### EXERCISE GOAL
Show the lines of the material that contain the word "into".

### RAW DATA

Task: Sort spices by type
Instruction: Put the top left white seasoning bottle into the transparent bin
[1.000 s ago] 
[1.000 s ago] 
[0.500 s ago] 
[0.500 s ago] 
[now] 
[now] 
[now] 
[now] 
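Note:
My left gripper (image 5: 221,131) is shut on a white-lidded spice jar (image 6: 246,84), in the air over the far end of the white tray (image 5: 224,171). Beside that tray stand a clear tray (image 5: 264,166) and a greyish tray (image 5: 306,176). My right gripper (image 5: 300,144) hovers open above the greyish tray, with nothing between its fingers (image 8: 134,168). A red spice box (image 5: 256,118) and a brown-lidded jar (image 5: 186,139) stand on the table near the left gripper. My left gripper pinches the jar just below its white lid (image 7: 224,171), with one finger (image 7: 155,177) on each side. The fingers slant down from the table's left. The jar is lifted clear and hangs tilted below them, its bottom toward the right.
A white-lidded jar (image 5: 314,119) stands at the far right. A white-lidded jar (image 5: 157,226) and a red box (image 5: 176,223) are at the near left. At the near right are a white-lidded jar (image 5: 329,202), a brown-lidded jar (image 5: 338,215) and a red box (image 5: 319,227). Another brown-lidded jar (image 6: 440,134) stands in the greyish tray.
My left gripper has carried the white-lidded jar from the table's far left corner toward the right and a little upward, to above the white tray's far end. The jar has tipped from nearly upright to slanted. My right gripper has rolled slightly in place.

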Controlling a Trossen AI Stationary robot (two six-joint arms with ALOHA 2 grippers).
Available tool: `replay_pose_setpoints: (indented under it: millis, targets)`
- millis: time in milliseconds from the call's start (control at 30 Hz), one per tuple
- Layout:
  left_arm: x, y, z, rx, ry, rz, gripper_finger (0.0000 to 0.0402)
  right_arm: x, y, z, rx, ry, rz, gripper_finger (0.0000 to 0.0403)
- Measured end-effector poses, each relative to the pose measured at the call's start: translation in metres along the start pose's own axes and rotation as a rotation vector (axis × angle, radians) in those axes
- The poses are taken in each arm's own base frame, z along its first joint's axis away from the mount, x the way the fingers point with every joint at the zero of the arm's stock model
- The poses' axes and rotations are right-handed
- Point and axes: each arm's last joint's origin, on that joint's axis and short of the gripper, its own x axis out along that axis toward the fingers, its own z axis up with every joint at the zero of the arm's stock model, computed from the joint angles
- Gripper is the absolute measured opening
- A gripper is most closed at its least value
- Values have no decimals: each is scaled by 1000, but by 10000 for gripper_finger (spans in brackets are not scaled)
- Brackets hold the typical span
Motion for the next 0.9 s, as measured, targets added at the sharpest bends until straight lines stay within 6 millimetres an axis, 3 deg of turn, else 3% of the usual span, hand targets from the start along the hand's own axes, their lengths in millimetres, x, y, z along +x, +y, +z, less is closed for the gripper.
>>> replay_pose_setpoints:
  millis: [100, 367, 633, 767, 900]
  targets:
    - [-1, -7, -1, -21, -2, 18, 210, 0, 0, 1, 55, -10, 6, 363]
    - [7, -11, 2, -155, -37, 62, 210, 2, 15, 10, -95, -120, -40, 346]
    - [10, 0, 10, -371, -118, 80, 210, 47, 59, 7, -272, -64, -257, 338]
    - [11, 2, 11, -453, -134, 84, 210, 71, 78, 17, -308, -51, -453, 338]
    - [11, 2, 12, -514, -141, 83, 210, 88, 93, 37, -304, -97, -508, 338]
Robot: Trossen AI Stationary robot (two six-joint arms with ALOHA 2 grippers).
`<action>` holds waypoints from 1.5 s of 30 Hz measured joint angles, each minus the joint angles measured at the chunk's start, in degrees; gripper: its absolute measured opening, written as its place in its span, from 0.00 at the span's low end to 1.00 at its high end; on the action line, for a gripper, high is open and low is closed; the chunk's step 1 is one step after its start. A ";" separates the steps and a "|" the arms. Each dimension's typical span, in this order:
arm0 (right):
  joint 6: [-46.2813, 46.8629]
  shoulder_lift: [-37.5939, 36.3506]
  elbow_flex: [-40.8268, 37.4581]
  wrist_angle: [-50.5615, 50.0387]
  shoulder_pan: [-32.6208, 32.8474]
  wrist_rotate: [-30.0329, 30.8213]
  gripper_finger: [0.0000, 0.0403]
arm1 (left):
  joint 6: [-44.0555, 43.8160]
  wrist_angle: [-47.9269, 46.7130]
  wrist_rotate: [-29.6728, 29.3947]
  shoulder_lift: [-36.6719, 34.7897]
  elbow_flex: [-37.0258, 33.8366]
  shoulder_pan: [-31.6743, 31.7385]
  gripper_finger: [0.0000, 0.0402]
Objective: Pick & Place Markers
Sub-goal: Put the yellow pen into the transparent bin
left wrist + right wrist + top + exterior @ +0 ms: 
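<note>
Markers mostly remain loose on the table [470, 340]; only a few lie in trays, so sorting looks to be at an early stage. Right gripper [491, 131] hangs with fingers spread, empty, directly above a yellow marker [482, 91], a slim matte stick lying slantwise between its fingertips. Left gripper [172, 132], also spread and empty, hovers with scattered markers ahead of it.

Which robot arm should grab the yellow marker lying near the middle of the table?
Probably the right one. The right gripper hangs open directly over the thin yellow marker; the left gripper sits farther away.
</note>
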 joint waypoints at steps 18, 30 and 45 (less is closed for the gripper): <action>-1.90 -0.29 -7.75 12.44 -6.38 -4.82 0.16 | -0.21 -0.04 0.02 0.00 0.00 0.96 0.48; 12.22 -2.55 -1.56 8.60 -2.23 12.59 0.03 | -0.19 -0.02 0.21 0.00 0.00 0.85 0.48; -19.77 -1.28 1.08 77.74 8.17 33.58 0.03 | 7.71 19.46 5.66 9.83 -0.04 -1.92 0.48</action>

### EXERCISE SOLUTION
Instruction: Put the top left white seasoning bottle into the transparent bin
Sub-goal: Put the yellow pen into the transparent bin

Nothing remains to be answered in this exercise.